Achilles and Patroclus - in The Iliad

In The Iliad

Due to this strong relationship, the death of Patroclus becomes the prime motivation for Achilles to return to battle. The friendship of Achilles and Patroclus is mentioned explicitly in the Iliad. Whether in the context of a tender friendship or military excellence, Homer makes their strong connection clear.

The death of Patroclus underpins a great deal of Achilles' actions and emotions toward the Trojan war for the rest of the poem. Achilles' strongest interpersonal bond is with Patroclus, whom he loves dearly. As Gregory Nagy points out,

For Achilles ... in his own ascending scale of affection as dramatized by the entire composition of the Iliad, the highest place must belong to Patroklos.... In fact Patroklos is for Achilles the πολὺ φίλτατος ... ἑταῖρος — the ‘hetaîros who is the most phílos by far’ (XVII 411, 655).

Hetaîros meant companion or comrade; in Homer it is usually used of soldiers under the same commander. While its feminine form (hetaîra) would be used for courtesans, an hetaîros was still a form of soldier in Hellenistic and Byzantine times. In ancient texts, philos denoted a general type of love, used for love between family, between friends, a desire or enjoyment of an activity, as well as between lovers.

Although most warriors fought for personal fame or their city-state (including, at times, Achilles), at certain junctures in the Iliad, Achilles fights for Patroclus. He dreams that all Greeks would die so that he and Patroclus might gain the fame of conquering Troy alone.
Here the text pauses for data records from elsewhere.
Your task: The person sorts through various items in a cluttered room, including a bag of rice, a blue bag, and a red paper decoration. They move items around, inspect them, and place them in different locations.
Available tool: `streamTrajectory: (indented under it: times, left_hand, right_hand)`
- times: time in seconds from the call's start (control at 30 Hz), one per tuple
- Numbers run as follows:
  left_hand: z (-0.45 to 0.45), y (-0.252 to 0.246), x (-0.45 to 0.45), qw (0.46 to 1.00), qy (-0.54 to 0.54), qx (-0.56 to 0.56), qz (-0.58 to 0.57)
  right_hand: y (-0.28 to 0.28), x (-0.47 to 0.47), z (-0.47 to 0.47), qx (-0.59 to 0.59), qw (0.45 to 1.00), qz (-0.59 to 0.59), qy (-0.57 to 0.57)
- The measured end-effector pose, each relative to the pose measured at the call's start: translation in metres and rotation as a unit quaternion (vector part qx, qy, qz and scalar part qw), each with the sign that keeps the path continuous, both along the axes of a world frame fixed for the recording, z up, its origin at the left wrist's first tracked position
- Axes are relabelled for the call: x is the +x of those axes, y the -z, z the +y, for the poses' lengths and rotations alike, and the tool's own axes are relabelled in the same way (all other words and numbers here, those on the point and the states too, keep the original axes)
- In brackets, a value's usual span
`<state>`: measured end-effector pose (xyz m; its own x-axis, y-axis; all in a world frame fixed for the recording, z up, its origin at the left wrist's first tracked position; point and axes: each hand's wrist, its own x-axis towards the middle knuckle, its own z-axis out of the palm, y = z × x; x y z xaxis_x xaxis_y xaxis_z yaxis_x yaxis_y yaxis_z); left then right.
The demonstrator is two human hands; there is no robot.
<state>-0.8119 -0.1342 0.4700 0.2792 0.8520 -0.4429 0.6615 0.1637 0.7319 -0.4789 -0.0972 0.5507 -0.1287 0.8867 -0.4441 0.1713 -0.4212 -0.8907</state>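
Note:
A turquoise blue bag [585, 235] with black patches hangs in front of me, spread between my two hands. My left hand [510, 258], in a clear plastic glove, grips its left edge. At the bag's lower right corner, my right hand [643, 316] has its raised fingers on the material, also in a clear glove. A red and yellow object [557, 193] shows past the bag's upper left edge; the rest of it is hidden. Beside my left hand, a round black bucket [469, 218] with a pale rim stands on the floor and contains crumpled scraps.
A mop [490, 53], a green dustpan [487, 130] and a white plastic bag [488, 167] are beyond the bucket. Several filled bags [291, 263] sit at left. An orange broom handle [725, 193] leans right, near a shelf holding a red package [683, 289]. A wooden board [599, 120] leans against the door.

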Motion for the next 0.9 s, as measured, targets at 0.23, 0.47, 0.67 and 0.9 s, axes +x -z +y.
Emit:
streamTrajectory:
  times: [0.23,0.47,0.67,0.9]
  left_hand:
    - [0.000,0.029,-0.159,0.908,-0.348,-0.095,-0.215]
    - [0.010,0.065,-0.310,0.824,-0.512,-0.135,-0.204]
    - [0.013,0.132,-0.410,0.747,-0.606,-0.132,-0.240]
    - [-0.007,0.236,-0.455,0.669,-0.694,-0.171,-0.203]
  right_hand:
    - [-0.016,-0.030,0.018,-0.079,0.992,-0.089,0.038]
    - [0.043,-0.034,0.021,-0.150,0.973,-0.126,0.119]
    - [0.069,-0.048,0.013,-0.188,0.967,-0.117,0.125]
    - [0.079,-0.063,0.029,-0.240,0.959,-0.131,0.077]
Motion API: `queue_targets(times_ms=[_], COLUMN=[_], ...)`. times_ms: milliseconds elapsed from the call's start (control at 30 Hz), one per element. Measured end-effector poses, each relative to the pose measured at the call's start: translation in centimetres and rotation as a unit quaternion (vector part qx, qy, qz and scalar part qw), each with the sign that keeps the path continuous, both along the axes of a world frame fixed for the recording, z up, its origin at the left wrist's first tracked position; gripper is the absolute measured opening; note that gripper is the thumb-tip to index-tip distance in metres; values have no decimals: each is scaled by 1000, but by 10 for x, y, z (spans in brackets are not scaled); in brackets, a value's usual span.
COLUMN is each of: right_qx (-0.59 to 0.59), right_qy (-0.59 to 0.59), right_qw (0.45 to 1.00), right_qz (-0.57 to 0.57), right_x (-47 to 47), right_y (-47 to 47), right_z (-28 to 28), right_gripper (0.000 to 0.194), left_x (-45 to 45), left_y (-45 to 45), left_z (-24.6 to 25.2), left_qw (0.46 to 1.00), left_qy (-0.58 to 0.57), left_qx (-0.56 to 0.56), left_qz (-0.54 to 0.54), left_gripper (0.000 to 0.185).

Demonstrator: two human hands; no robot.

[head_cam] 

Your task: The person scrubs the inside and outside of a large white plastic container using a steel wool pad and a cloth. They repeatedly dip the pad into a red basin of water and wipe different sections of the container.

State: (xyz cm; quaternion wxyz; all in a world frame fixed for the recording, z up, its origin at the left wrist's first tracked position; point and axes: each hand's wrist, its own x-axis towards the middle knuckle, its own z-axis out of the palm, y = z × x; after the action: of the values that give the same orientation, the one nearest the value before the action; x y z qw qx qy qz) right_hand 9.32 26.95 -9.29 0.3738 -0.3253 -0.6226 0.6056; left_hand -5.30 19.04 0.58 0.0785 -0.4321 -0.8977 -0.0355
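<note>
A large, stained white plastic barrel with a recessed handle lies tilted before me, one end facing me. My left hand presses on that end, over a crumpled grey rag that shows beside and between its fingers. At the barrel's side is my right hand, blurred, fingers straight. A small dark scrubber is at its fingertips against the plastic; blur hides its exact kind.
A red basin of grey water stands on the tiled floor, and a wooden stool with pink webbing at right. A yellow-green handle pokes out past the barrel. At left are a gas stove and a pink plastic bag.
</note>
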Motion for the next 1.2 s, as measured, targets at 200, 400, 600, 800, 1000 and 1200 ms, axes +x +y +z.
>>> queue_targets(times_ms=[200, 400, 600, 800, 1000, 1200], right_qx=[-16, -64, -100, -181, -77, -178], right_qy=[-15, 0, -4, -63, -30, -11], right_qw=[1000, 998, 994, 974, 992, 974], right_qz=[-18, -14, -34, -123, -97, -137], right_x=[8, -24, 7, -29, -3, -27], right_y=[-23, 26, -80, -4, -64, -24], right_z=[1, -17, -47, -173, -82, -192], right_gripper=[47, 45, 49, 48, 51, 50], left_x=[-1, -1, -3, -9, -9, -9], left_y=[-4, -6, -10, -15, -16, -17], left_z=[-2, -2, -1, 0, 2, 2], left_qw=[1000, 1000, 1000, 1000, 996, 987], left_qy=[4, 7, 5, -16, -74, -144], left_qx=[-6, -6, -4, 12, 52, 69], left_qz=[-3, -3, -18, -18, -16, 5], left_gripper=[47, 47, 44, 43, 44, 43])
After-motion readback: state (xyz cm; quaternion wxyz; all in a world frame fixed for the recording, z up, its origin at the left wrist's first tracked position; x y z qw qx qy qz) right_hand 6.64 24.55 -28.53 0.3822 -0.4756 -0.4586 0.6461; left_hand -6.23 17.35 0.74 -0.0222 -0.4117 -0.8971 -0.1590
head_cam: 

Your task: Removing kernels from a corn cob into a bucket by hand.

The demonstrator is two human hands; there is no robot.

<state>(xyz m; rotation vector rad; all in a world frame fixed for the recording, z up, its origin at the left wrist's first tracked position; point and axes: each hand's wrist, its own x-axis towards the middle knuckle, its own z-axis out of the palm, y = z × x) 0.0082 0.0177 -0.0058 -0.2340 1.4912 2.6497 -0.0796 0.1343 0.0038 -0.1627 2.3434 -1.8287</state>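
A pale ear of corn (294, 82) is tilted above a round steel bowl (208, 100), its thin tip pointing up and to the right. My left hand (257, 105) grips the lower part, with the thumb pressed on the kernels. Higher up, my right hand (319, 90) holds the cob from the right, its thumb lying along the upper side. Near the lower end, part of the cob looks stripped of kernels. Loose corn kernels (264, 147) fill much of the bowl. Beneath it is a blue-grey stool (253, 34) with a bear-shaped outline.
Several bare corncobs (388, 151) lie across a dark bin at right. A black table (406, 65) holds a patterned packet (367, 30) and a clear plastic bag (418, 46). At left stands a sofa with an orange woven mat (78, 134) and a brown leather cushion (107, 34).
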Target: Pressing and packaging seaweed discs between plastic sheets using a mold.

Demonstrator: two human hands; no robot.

After Patroclus dies, Achilles agonizes touching his dead body, smearing himself with ash, and fasting. He laments Patroclus' death using language very similar to that later used by Andromache of Hector. For a brief moment Achilles' character shifts from a strong and unbreakable warrior to an emotional and vulnerable character. However, Thetis motivates Achilles to return to the battlefield. Achilles returns to the battlefield with the sole aim of avenging Patroclus' death by killing Hector, Patroclus' killer, even though the gods had warned him that it would cost him his life.

Achilles' attachment to Patroclus is an archetypal male bond that occurs elsewhere in Greek culture: Damon and Pythias, Orestes and Pylades, Harmodius and Aristogeiton are pairs of comrades who gladly face danger and death for and beside each other.

In the Oxford Classical Dictionary, David M. Halperin writes,

Homer, to be sure, does not portray Achilles and Patroclus as lovers (although some Classical Athenians thought he implied as much (Aeschylus fragments 135, 136 Radt; Plato Symposium 179e–180b; Aeschines Against Timarchus 133, 141–50) ), but he also did little to rule out such an interpretation.